## [Task]
Every line below should be given again without alteration.

## [Source data]
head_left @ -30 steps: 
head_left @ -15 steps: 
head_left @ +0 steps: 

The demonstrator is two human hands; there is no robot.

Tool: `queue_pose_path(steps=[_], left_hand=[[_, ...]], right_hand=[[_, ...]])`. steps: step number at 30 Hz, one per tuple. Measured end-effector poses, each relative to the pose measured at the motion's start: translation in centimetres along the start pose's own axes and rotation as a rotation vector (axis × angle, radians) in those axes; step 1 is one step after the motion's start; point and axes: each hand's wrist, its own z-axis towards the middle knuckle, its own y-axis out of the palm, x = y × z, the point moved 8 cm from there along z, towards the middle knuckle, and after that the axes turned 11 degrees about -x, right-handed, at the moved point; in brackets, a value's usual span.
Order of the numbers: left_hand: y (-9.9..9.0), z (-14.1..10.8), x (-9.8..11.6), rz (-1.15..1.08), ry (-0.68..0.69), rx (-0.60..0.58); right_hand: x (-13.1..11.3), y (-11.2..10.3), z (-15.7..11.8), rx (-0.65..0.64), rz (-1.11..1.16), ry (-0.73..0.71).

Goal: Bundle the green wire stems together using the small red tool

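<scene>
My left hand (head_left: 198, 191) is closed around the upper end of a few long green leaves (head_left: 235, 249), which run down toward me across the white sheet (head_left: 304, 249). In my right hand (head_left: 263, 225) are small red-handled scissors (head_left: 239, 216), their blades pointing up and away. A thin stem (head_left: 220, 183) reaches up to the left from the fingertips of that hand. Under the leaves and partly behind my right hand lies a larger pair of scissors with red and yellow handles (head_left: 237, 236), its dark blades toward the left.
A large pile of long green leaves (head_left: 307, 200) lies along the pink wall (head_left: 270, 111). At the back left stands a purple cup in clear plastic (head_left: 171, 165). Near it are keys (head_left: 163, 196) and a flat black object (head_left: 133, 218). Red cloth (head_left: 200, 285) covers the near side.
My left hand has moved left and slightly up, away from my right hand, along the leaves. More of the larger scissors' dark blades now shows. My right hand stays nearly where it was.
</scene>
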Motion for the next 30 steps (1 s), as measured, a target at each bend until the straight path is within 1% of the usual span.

## [Task result]
head_left @ -30 steps: 
head_left @ -15 steps: 
head_left @ +0 steps: 

The demonstrator is two human hands; there is no robot.

Tool: `queue_pose_path(steps=[_], left_hand=[[_, ...]], right_hand=[[_, ...]])`. steps: step number at 30 Hz, one per tuple. Measured end-effector poses, each relative to the pose measured at the motion's start: translation in centimetres along the start pose's own axes and rotation as a rotation vector (axis × angle, radians) in those axes; step 1 is one step after the motion's start; point and axes: each hand's wrist, its own z-axis towards the middle knuckle, its own y-axis out of the palm, x = y × z, the point moved 8 cm from there along z, towards the middle knuckle, and after that the axes turned 11 degrees about -x, right-handed, at the moved point; in brackets, a value's usual span.
Order of the numbers: left_hand: y (-9.9..9.0), z (-14.1..10.8), x (-9.8..11.6), rz (-1.15..1.08), ry (-0.68..0.69), rx (-0.60..0.58); right_hand: x (-13.1..11.3), y (-11.2..10.3), z (-15.7..11.8), rx (-0.65..0.64), rz (-1.11..1.16), ry (-0.73..0.71).

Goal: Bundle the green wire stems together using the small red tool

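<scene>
My left hand (head_left: 198, 191) is closed around the upper end of a few long green leaves (head_left: 235, 249), which run down toward me across the white sheet (head_left: 304, 249). In my right hand (head_left: 263, 225) are small red-handled scissors (head_left: 239, 216), their blades pointing up and away. A thin stem (head_left: 220, 183) reaches up to the left from the fingertips of that hand. Under the leaves and partly behind my right hand lies a larger pair of scissors with red and yellow handles (head_left: 237, 236), its dark blades toward the left.
A large pile of long green leaves (head_left: 307, 200) lies along the pink wall (head_left: 270, 111). At the back left stands a purple cup in clear plastic (head_left: 171, 165). Near it are keys (head_left: 163, 196) and a flat black object (head_left: 133, 218). Red cloth (head_left: 200, 285) covers the near side.
My left hand has moved left and slightly up, away from my right hand, along the leaves. More of the larger scissors' dark blades now shows. My right hand stays nearly where it was.
</scene>
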Motion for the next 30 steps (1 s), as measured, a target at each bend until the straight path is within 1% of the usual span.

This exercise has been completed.